Extracted data —
=-=-=-=-=

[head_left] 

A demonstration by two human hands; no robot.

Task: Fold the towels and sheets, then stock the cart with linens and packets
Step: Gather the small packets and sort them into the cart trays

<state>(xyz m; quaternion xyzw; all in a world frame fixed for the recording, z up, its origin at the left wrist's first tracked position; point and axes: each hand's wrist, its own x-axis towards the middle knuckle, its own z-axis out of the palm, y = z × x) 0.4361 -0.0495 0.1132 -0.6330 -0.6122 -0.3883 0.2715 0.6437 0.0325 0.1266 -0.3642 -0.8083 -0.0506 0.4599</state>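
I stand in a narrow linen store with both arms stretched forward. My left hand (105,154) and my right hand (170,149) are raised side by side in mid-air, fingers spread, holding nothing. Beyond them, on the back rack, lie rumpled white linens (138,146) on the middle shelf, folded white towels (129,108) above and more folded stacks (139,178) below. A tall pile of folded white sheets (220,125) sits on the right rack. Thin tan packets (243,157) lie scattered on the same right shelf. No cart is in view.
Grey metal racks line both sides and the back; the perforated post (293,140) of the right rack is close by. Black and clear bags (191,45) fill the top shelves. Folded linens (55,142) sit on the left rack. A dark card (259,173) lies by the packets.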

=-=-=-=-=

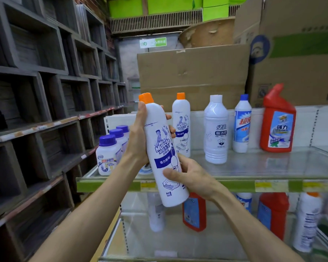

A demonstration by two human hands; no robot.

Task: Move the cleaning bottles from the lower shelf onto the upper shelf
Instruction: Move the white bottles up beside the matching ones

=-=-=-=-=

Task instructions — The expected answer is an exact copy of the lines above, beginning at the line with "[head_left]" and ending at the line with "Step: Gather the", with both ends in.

Answer section —
[head_left] 

A demonstration by two human hands; no robot.

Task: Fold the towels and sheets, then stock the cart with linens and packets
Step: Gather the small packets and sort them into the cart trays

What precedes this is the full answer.